_Task instructions_: Copy, please, the line with "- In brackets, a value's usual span" and each line that follows it through the end of the data below, exactly as given and without pictures.
BEGIN
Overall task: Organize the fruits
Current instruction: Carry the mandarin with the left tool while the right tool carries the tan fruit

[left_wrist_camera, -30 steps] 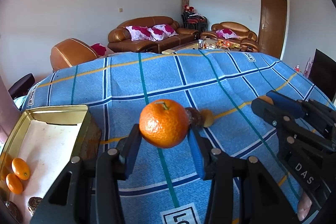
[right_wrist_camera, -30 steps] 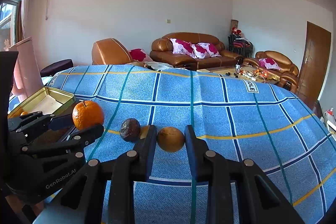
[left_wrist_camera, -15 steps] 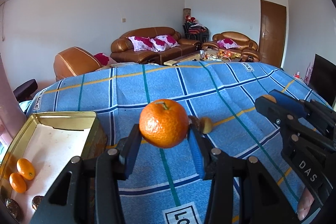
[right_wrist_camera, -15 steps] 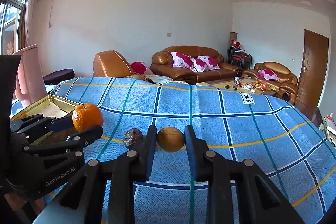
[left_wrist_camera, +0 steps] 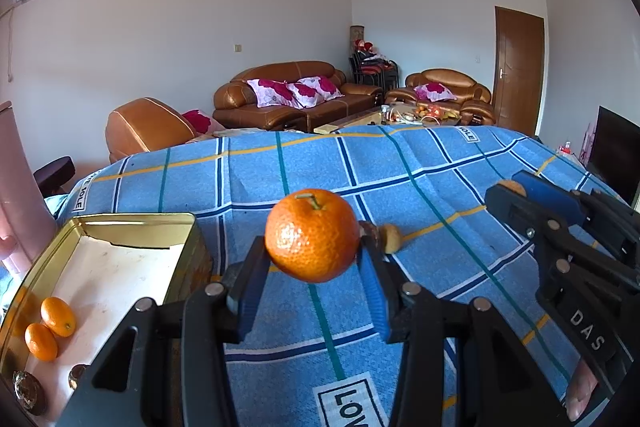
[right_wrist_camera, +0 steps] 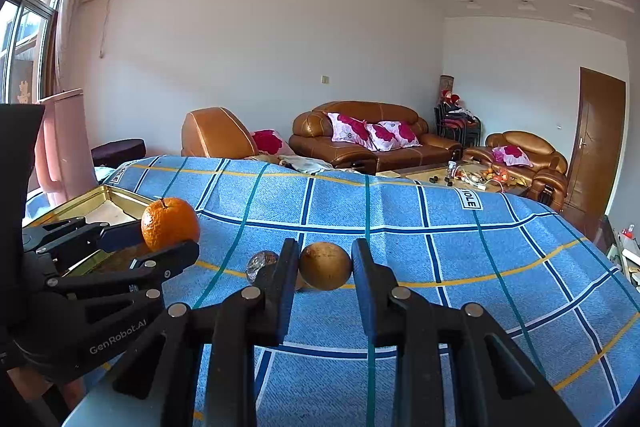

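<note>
1. Holding the tangerine (left_wrist_camera: 312, 235) clamped in my left gripper (left_wrist_camera: 314, 273), I have swung nearer the gold tin (left_wrist_camera: 132, 225).
2. My right gripper (right_wrist_camera: 325, 269) stays clamped on a brown fruit (right_wrist_camera: 325, 265), lifted off the blue cloth (right_wrist_camera: 440, 239); both go into the tin next.

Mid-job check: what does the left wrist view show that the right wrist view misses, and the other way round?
Only the left wrist view: the floor of the gold metal tin, holding two small oval orange kumquats.

Only the right wrist view: the brownish-yellow round fruit clamped in the right gripper, and a window.

Both: the left gripper shut on the round orange mandarin, the blue checked cloth, a dark round fruit lying on it.
</note>
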Tool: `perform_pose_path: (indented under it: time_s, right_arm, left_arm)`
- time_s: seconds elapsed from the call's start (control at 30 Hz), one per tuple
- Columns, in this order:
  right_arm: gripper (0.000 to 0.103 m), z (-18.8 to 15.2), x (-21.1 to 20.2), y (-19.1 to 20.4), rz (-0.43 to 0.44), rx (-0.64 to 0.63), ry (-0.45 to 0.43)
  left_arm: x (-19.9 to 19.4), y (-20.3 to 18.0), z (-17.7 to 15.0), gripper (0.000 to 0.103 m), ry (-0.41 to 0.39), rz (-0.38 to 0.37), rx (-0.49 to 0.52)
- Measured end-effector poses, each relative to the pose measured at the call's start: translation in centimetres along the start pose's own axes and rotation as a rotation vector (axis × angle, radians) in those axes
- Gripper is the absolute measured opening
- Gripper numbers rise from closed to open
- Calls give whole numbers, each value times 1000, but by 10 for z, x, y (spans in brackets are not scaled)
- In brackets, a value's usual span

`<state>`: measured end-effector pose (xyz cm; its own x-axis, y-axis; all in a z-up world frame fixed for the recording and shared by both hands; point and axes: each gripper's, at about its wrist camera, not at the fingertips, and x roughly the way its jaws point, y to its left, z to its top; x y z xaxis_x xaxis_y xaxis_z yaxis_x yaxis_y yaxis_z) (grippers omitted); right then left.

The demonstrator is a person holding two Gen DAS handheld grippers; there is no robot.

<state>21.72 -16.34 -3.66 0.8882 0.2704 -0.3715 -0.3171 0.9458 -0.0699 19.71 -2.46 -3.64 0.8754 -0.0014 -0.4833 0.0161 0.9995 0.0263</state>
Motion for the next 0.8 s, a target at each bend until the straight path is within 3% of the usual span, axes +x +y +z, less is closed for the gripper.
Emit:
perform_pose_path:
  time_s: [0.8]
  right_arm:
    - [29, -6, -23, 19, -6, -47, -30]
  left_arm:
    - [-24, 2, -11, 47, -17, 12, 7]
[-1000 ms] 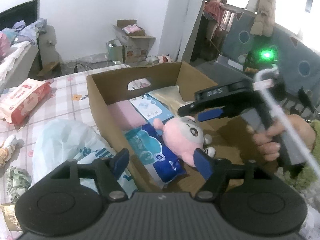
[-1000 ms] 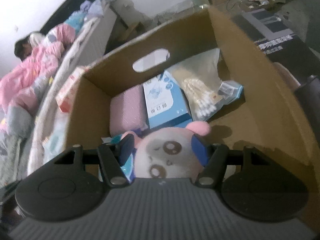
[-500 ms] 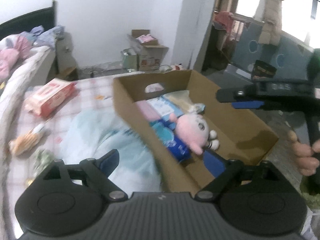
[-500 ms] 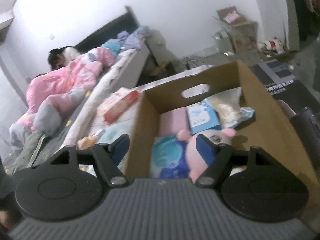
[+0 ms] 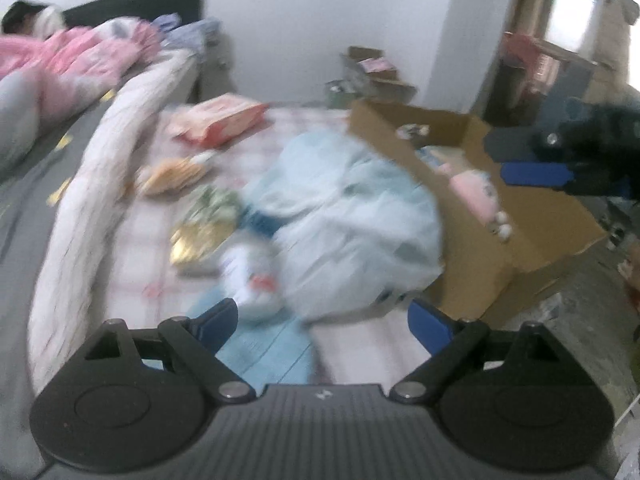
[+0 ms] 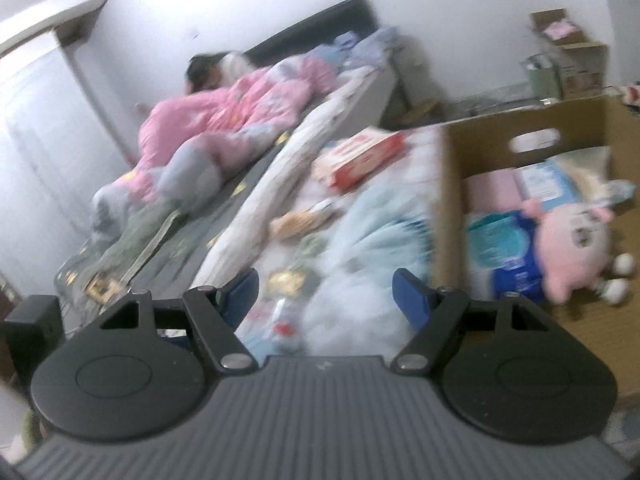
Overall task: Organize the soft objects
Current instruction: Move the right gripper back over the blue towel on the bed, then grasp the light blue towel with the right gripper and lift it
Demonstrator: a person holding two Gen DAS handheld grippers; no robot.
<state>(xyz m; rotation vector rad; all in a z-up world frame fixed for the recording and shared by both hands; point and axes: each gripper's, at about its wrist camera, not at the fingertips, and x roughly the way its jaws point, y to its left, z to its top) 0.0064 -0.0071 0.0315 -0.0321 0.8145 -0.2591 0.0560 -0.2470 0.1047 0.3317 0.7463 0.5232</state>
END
_Reply to the exercise_:
- In brackets, a value's usual span

`<state>`: measured end-effector pose (xyz cm; its own x-axis, y-axis; all in a z-up world frame fixed for the recording and shared by both hands; point and axes: each gripper's, at about its wrist camera, not at the fingertips, and x roughly the way its jaws point, y to its left, z to its top; x y z xaxis_x xaxis_y xaxis_z yaxis_x yaxis_y yaxis_z) (grippers omitted); right then left.

The demonstrator is a person holding two Gen DAS handheld grippers; there is no robot.

<state>21.72 -16.34 -3.66 0.8882 0.2704 -0.3715 -0.3171 0.9458 -0.0699 19.71 -2.46 -3.64 0.8754 -0.0014 -0.4833 0.0161 0.9995 0.0263</state>
Motion for the next 0.8 s, a target at each bend until the straight path is within 3% of the usual span, axes +x +y +z, less is closed for the gripper.
Emit:
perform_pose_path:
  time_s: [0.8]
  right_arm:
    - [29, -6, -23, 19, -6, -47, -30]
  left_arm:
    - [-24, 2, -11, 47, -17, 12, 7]
[-1000 ms] 
[-1000 ms] 
[-500 ms] 
[-500 ms] 
[+0 ms] 
[+0 ms] 
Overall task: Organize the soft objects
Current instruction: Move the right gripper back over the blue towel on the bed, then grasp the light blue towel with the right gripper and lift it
Demonstrator: a person holding two Gen DAS handheld grippers; no robot.
<state>(xyz m; rotation vector rad; all in a z-up world frame fixed for the recording and shared by both hands; point and axes: each gripper's, at about its wrist camera, not at the fingertips, and x roughly the way its jaws point, y to its left, z to its top) 0.0064 -0.0071 0.0315 -0.0321 0.8145 -0.2591 0.0560 -0.2470 0.1047 0.3317 0.7463 0.5232</state>

The answer given is complete as it stands.